#### Records supplied

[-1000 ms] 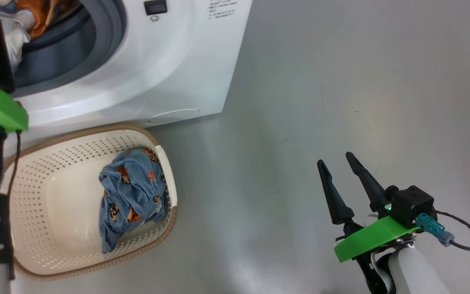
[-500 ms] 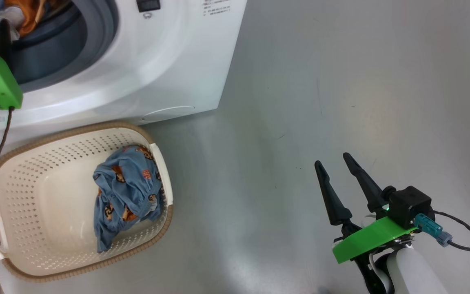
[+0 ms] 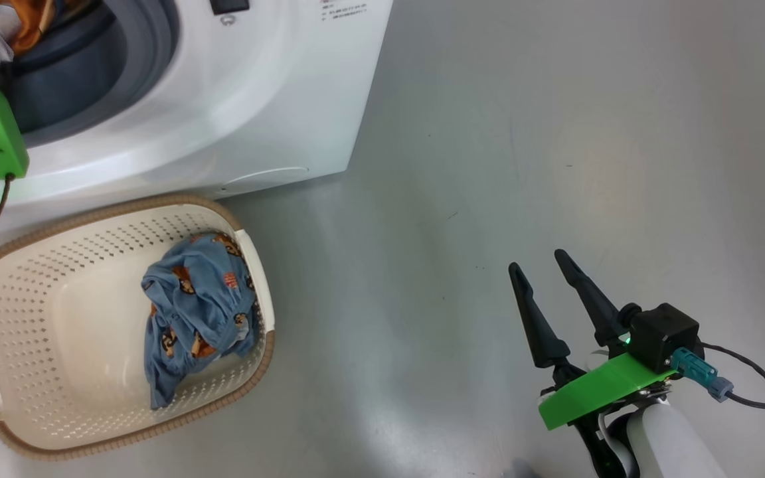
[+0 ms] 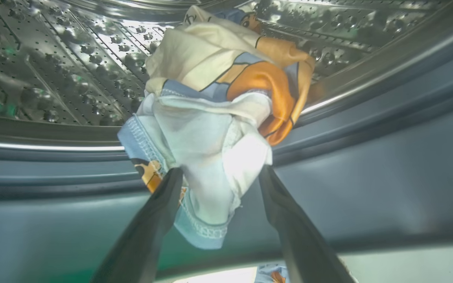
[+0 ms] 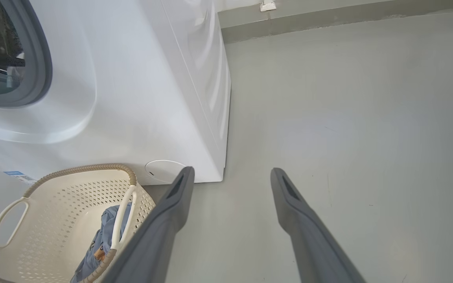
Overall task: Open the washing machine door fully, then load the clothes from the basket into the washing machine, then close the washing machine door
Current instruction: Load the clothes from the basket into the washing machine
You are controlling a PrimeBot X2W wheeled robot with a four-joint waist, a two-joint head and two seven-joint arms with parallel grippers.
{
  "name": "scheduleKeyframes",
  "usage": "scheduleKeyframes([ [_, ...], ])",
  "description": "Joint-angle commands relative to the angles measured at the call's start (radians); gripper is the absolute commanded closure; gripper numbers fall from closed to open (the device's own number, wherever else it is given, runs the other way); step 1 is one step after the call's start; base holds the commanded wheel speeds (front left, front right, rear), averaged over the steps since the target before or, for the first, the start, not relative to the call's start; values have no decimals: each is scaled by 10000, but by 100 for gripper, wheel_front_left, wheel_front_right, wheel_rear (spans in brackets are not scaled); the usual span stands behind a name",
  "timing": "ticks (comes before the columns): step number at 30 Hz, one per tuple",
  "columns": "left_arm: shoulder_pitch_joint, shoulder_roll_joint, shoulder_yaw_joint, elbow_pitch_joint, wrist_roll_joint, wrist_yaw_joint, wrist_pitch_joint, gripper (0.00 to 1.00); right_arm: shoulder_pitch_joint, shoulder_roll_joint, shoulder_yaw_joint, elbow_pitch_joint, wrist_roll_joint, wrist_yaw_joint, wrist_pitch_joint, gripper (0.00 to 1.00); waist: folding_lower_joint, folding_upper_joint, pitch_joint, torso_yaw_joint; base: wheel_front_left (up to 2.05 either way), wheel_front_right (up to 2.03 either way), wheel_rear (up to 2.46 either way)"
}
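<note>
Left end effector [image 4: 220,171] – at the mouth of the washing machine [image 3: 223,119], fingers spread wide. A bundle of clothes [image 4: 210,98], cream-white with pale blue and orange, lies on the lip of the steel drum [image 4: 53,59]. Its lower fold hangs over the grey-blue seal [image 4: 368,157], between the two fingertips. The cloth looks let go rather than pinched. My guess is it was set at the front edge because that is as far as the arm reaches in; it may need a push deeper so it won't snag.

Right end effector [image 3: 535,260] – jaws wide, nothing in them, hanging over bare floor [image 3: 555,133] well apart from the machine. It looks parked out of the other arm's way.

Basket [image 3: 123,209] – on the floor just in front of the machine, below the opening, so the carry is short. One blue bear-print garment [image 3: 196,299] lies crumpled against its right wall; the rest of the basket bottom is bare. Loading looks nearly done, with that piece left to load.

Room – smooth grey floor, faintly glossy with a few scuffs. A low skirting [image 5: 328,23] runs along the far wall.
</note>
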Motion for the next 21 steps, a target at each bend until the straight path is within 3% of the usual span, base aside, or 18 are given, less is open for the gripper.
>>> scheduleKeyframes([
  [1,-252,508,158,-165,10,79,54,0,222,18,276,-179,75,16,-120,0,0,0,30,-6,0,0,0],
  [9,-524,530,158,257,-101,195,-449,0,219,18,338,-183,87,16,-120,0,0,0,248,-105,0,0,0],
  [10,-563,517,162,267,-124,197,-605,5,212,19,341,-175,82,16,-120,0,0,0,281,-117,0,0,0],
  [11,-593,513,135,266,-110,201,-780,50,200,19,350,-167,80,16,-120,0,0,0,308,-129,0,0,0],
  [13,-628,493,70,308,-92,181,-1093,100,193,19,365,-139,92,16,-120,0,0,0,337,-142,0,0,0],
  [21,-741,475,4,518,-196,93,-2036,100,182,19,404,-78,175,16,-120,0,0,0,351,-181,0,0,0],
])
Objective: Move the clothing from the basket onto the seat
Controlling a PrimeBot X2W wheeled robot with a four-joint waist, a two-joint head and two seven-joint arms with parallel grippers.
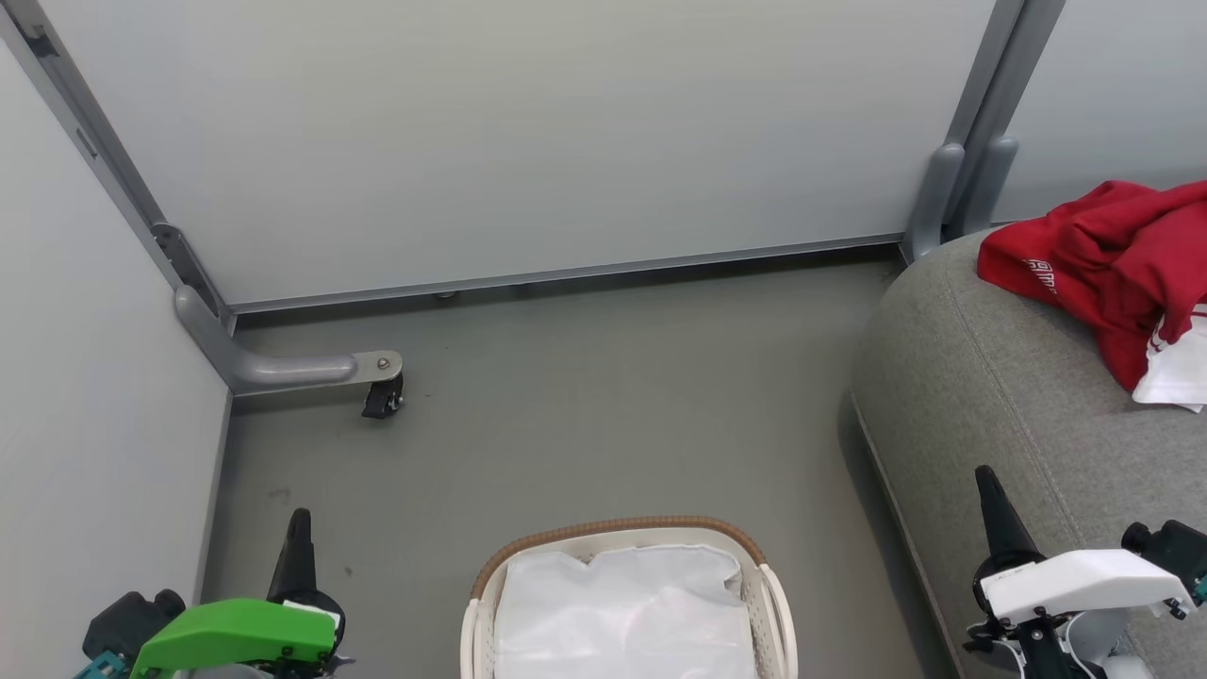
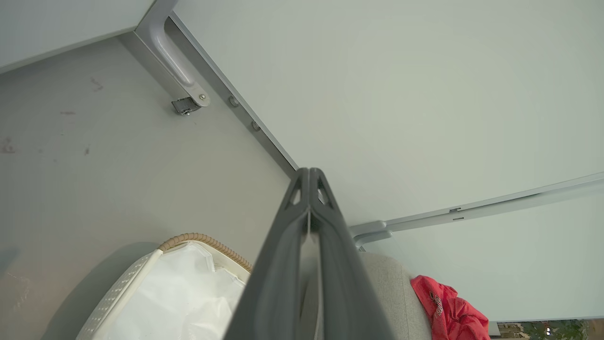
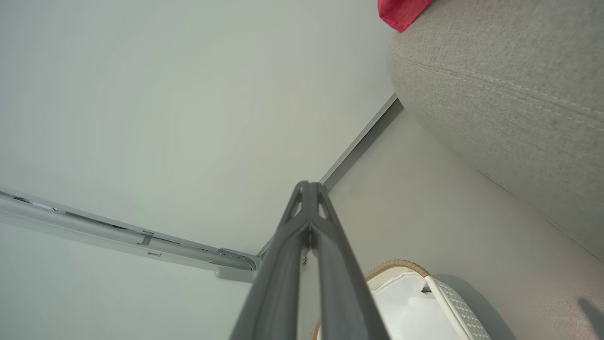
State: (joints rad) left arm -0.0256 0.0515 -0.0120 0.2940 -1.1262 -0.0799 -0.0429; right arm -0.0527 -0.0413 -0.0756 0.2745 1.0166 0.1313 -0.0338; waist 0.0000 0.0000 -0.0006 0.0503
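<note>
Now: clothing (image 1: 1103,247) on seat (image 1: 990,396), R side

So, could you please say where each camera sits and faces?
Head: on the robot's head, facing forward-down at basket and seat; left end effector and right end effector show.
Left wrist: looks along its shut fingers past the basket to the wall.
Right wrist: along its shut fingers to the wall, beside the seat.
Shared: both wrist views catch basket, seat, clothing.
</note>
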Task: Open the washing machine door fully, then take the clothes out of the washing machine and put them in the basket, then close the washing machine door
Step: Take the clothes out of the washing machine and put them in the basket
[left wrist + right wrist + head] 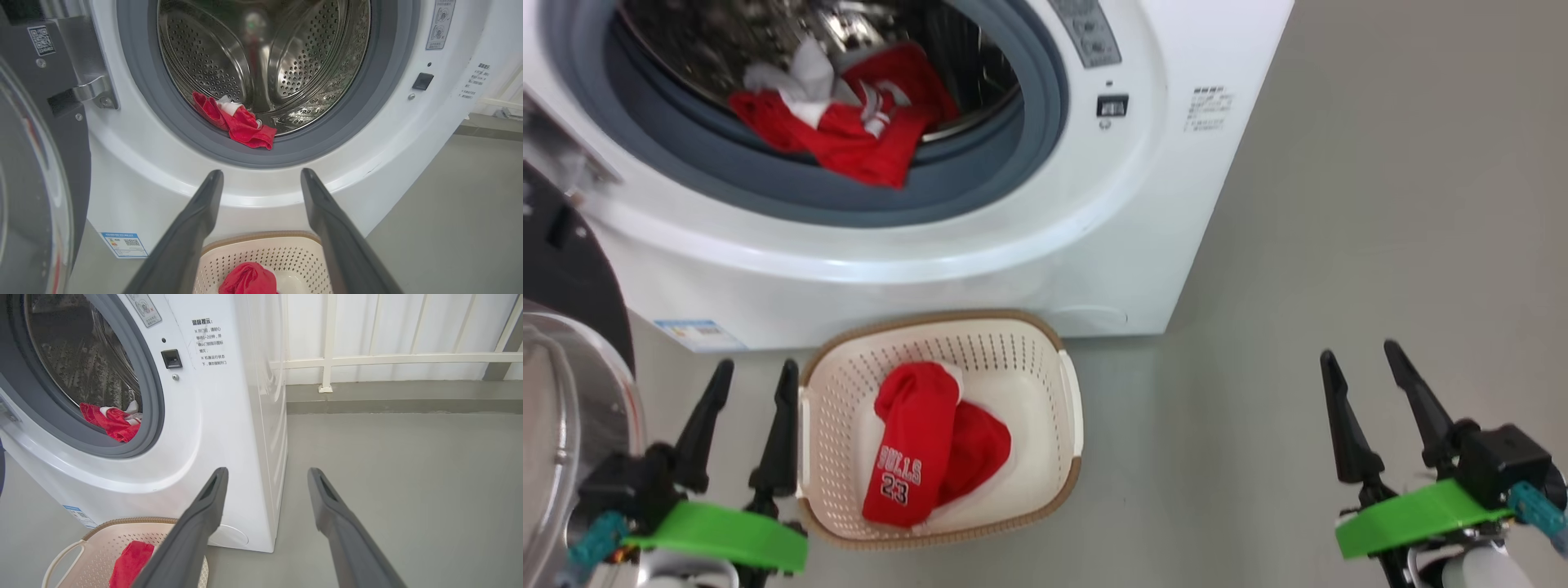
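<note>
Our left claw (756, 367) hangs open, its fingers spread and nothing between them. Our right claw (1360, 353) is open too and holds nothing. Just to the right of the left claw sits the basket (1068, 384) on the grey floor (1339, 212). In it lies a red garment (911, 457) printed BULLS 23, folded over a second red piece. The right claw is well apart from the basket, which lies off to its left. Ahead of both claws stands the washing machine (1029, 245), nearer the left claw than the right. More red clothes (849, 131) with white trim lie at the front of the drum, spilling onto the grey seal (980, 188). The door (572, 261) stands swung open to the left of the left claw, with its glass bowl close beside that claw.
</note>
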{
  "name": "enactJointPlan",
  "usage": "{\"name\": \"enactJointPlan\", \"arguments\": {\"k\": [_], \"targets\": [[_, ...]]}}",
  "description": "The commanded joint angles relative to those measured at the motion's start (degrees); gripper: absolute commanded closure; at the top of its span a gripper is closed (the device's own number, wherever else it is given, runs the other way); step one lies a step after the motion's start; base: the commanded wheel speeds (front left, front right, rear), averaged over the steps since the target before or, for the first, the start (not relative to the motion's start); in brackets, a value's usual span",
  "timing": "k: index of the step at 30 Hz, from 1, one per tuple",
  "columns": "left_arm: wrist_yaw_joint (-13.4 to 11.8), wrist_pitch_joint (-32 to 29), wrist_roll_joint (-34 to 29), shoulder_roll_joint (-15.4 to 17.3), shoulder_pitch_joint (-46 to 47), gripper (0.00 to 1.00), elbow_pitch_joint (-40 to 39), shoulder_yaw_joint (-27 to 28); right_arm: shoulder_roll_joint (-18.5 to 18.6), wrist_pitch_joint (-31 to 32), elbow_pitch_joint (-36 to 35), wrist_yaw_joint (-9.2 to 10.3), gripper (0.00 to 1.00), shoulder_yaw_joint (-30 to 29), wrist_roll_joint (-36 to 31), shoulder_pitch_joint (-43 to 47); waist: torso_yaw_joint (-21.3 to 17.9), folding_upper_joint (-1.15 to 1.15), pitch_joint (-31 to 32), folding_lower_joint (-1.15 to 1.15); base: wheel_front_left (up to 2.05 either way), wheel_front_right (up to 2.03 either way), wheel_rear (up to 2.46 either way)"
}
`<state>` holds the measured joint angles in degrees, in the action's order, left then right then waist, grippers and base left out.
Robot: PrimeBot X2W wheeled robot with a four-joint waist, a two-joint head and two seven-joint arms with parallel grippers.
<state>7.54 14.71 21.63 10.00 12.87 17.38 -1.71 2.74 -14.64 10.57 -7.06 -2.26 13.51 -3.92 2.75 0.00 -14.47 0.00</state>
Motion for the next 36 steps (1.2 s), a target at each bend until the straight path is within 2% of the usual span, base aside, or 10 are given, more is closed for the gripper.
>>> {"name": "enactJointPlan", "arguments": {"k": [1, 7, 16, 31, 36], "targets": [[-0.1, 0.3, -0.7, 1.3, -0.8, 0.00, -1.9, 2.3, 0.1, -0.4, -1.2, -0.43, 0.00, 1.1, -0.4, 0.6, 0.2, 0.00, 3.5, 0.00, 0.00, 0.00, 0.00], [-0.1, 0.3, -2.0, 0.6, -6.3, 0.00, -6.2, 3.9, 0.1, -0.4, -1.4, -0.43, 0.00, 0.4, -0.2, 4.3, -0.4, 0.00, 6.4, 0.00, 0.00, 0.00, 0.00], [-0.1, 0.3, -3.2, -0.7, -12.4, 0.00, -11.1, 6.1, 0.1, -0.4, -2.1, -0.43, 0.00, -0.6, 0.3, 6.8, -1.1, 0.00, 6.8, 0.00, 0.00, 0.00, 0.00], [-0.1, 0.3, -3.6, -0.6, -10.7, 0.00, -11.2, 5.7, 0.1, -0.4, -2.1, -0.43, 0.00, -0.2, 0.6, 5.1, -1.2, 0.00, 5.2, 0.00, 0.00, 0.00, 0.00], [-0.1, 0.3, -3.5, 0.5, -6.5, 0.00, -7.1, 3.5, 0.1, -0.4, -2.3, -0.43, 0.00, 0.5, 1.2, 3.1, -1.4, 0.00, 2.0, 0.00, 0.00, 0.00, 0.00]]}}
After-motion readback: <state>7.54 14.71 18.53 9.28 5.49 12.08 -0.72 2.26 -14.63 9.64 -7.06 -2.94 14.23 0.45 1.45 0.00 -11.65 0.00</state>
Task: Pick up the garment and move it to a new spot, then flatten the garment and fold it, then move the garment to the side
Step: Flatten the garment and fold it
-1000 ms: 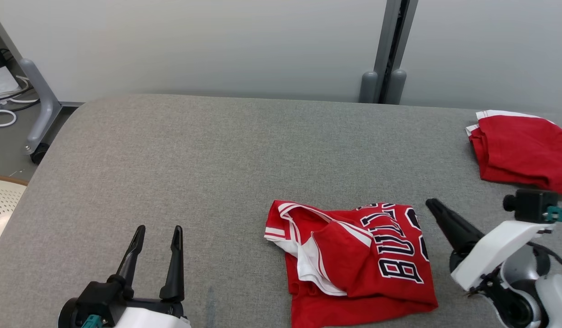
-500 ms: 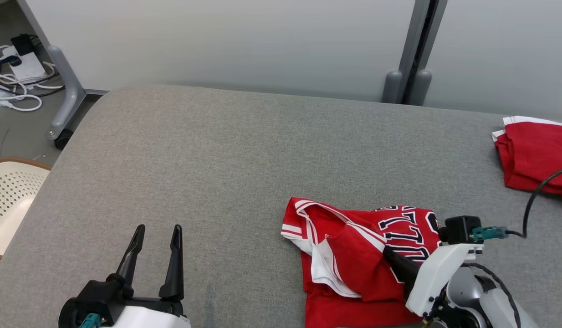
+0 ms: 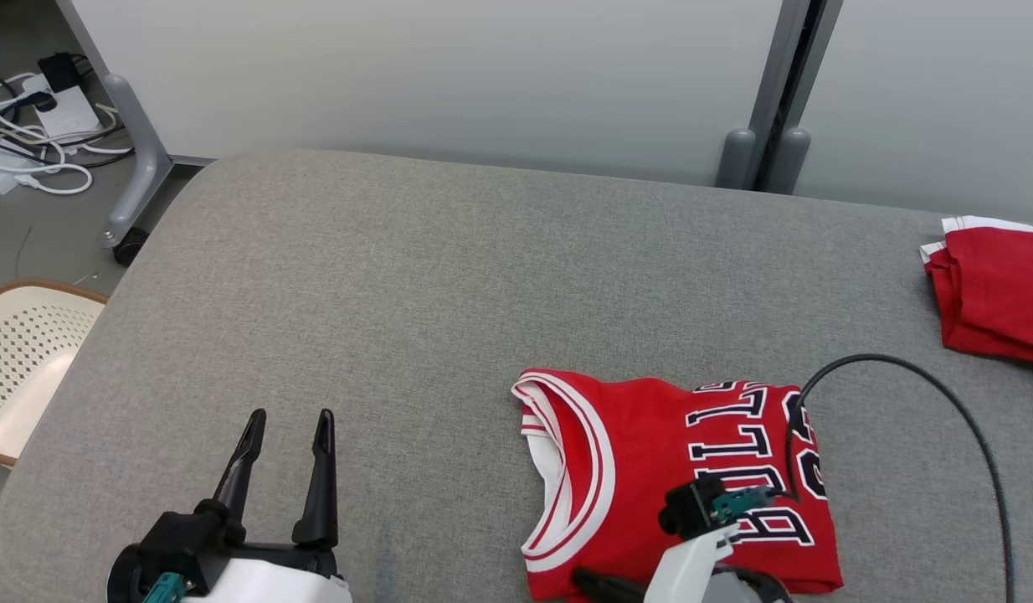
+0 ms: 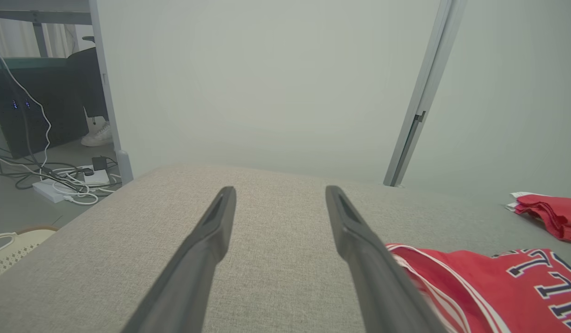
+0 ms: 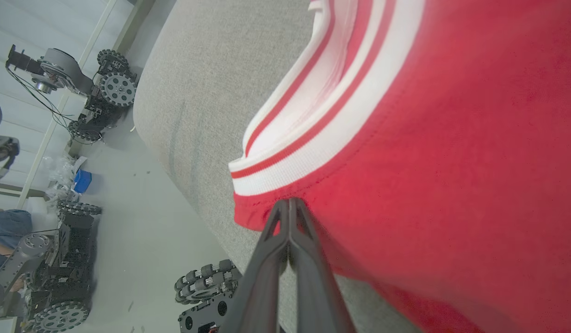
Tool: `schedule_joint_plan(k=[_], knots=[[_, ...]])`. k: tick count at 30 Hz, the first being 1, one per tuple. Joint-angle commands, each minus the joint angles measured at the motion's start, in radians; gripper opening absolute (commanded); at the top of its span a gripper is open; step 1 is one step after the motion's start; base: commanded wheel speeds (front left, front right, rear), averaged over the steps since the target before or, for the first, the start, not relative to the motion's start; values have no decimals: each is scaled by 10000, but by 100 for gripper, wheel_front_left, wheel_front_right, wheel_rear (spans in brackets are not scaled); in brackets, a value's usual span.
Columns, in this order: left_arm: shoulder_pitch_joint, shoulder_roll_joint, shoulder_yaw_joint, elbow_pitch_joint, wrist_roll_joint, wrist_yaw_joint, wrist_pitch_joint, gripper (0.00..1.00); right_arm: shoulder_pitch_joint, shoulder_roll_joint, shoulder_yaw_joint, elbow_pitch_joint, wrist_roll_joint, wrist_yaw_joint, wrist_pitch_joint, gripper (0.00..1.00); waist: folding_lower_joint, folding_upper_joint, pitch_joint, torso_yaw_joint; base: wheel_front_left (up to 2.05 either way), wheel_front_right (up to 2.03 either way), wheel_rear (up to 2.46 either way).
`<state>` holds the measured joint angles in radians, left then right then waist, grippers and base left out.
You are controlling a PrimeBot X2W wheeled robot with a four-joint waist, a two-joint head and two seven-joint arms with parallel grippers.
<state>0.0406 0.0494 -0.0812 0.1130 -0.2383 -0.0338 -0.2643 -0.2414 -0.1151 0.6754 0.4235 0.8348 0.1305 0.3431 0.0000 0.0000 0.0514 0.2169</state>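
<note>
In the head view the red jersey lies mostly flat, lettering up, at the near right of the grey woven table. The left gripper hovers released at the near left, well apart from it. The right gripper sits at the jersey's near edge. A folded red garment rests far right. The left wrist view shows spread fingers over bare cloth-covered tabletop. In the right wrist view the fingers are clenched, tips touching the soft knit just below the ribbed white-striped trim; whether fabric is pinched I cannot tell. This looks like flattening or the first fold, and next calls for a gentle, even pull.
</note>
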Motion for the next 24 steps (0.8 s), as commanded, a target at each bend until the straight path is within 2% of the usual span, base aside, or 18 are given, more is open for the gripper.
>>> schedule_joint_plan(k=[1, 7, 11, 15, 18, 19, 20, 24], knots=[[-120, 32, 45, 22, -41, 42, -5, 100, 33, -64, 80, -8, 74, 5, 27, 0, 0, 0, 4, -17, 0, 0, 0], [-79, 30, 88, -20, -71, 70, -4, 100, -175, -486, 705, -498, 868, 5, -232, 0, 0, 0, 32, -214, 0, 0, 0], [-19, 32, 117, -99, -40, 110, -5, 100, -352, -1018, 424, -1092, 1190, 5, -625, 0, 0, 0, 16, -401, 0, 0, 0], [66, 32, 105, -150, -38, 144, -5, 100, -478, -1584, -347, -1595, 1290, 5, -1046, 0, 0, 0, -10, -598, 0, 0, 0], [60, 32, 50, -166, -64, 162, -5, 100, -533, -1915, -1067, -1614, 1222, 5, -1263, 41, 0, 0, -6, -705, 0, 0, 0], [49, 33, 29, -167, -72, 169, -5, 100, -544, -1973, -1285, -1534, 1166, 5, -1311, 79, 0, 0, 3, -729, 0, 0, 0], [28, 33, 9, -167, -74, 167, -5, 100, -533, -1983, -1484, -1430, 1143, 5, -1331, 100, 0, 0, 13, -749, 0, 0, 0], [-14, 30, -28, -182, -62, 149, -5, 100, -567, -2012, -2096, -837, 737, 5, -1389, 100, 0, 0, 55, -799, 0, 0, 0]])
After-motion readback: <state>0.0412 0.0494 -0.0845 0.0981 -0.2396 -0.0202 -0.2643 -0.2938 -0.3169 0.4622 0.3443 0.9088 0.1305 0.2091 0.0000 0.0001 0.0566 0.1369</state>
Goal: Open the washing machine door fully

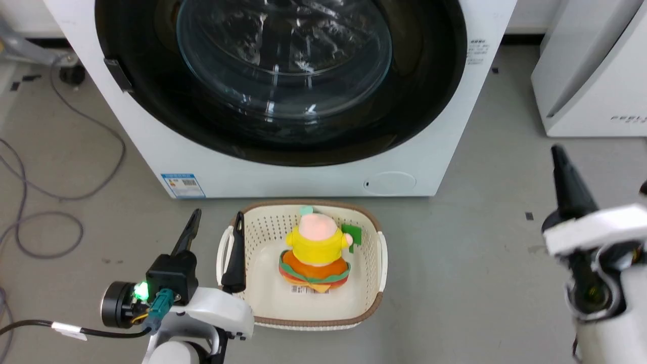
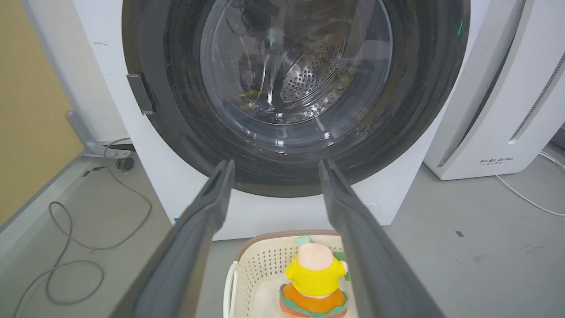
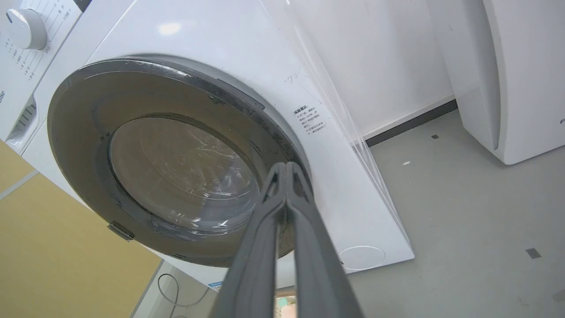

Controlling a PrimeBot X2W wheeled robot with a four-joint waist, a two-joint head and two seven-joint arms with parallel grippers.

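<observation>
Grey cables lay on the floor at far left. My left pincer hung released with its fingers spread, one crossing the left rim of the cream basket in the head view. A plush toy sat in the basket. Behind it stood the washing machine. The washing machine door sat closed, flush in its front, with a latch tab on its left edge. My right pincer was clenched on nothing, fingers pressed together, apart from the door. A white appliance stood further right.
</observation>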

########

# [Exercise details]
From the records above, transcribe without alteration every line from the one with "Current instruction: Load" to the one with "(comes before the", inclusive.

# [Task result]
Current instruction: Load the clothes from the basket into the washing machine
You are controlling a PrimeBot X2W wheeled robot with a four-joint waist, a two-joint head and two seven-joint arms with parallel grippers.
{
  "name": "scheduleKeyframes",
  "usage": "scheduleKeyframes([ [_, ...], ])",
  "description": "Joint-angle commands relative to the angles measured at the call's start (radians); gripper is the absolute commanded closure; gripper numbers fall from closed to open (the device's own number, wherever else it is given, runs the other way); step 1 is one step after the call's start; base holds the commanded wheel speeds (front left, front right, rear), averaged over the steps since the target before or, for the first, the start, not relative to the call's start; values have no decimals: each is scaled by 10000, but by 100 for gripper, wheel_front_left, wheel_front_right, wheel_rear (spans in brackets are not scaled); the usual span stands behind a name",
  "timing": "ticks (comes before the columns): step number at 30 Hz, one per tuple",

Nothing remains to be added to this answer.